David Pat Walker 


David Paterson Walker had personal contact with the BBC from his very earliest days in Glasgow. His mother was the well-known singer, then actress, Madeleine Christie, and the young Pat himself had ‘one line’ in a play broadcast in 1944. His father, a lawyer, was also called David hence the ‘Pat’ by which the son became known in media circles.

Following service in the navy, he contacted the BBC in 1947 and landed a job in radio sound effects. One year later financial cutbacks led to his departure, only for him to rebound almost immediately on a freelance programme contract paying considerably more for much less effort.

Brief spells with Templeton’s Carpets and a mining project in the Western Isles were followed by a temporary contract as a junior programme engineer. He subsequently worked as a staff studio manager and then radio producer before joining the new television service in 1952. Starting as an outside broadcast studio manager, he rose to become a director of film and studio programmes in current affairs.
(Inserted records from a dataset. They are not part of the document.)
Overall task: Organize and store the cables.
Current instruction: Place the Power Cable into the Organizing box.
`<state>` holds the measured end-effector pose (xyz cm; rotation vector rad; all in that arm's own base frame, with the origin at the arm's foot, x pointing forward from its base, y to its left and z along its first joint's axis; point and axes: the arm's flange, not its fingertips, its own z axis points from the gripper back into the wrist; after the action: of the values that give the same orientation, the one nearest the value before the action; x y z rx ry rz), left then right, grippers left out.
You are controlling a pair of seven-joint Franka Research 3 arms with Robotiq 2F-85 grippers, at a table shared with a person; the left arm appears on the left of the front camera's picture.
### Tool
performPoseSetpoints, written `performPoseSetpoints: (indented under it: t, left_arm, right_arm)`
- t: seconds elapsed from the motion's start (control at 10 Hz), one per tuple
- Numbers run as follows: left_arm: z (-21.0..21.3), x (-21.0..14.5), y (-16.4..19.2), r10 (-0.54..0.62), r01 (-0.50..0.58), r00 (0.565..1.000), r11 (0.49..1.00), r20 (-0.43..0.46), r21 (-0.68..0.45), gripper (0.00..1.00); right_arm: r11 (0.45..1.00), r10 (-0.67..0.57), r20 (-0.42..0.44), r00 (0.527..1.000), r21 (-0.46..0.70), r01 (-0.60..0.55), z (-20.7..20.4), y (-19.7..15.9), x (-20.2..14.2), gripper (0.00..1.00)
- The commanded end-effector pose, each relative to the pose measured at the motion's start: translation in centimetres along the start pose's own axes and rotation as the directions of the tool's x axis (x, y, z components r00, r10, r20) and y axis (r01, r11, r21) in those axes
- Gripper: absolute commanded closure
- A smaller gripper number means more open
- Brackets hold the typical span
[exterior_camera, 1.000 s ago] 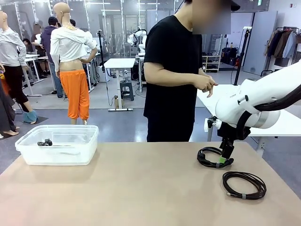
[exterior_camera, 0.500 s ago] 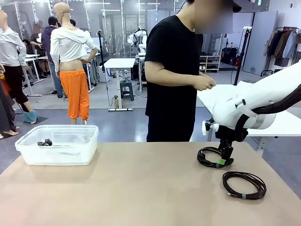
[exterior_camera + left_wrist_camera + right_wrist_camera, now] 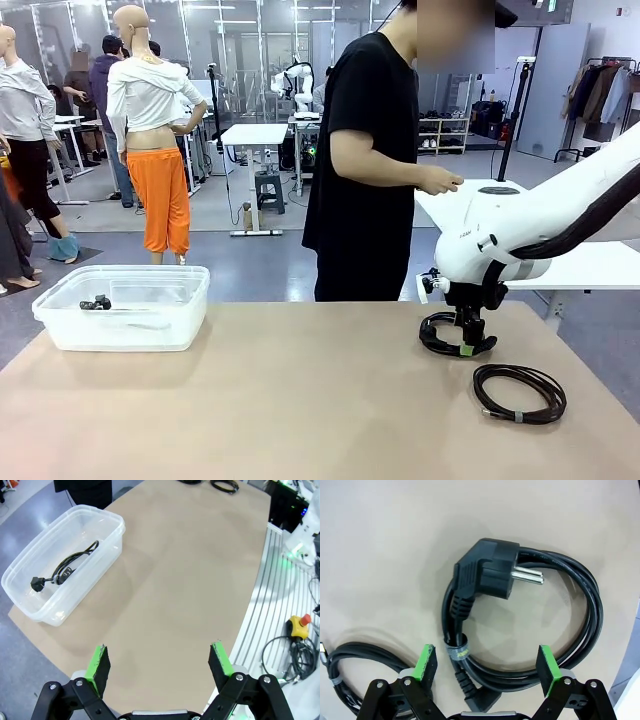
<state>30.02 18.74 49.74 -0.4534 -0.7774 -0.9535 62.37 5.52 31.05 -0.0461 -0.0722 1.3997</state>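
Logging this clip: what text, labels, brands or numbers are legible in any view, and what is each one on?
Nothing here can be read as actual words.
Small dark marking on the white right arm: too small to read.
Small sign near the ceiling, top right: too small to read.
Plug and its cable: no legible print.

My right arm [image 3: 545,225] reaches in from the right side, sloping down toward the middle, its wrist bent so the right gripper [image 3: 466,346] points straight down. Its jaws stand wide apart, with the green pads [image 3: 426,662] clear on both sides and gripping nothing. My left gripper [image 3: 160,662] hangs high and tilted downward, jaws just as wide, holding nothing.
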Motion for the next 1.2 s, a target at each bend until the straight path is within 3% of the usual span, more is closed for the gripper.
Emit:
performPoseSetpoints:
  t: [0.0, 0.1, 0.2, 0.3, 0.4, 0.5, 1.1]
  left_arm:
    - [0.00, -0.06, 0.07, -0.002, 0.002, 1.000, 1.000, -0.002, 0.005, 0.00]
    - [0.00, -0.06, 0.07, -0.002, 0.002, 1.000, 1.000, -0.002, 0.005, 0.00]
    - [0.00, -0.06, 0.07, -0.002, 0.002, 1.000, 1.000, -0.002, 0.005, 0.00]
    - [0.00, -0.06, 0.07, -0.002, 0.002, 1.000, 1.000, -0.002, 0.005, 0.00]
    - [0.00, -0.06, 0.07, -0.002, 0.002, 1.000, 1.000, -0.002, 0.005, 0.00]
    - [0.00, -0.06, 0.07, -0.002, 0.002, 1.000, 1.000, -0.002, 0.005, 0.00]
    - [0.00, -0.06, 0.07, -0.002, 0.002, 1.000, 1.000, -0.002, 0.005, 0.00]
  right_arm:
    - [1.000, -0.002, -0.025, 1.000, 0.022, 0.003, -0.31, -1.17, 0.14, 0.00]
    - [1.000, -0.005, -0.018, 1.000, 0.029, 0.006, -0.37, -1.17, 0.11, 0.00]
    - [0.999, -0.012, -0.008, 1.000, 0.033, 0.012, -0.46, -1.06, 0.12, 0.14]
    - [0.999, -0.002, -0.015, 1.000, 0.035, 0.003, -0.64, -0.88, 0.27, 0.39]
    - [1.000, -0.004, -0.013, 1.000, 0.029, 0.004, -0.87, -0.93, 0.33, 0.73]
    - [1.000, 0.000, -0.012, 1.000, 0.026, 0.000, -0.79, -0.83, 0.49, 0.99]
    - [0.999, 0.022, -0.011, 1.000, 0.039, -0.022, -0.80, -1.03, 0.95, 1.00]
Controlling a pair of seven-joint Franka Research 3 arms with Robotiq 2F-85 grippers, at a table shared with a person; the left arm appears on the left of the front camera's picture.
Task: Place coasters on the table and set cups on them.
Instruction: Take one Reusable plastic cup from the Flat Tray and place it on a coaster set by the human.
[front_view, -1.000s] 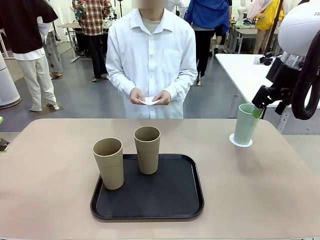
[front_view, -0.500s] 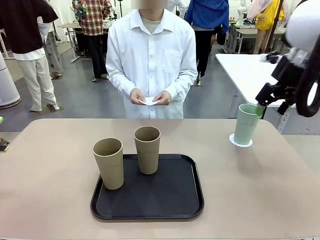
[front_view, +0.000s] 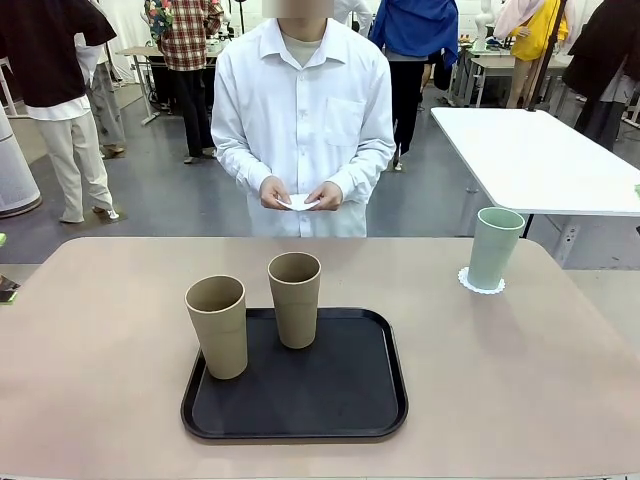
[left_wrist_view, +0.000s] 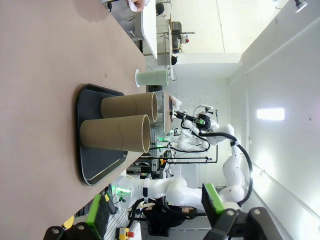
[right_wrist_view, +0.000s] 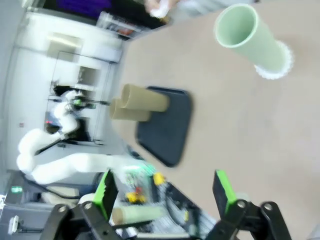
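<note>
Table (front_view: 90, 330): mostly bare. Person (front_view: 300, 110) stands at the far side with white paper (front_view: 298, 203) in both hands (front_view: 274, 192). Probably the remaining coasters, can't tell how many. Black tray (front_view: 345, 395) sits mid-table on my side, carrying the left tan cup (front_view: 218, 325) and the right tan cup (front_view: 295, 298), both upright, no coasters under them. Green cup (front_view: 494, 248) stands upright at the far right of the table on a lacy coaster (front_view: 466, 280), so I read one set of three as done. Left to do: two coasters down, then both tan cups off the tray onto them. My left claw (left_wrist_view: 156, 210) has jaws spread wide and empty, looking across at the tray. My right claw (right_wrist_view: 164, 195) is also spread and empty, up above the table and well clear of the green cup.
</note>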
In 1960, he moved to Northern Ireland to become a television producer and then Assistant Head of Programmes, running the television service. Ten years later he returned to Scotland as Assistant Head of Programmes in charge of radio. Aware of Glasgow’s dominant media position, he was instrumental in developing Edinburgh as a programme base. Later on, as Head of Programmes, he visited WGBH in Boston where he noticed the way the station had made a part of its car park a garden for a television series. On his return to Scotland he was instrumental in encouraging the development of what came to be known as The Beechgrove Garden in Aberdeen. In 1975 he was Acting Controller of BBC Scotland and retired as Assistant Controller.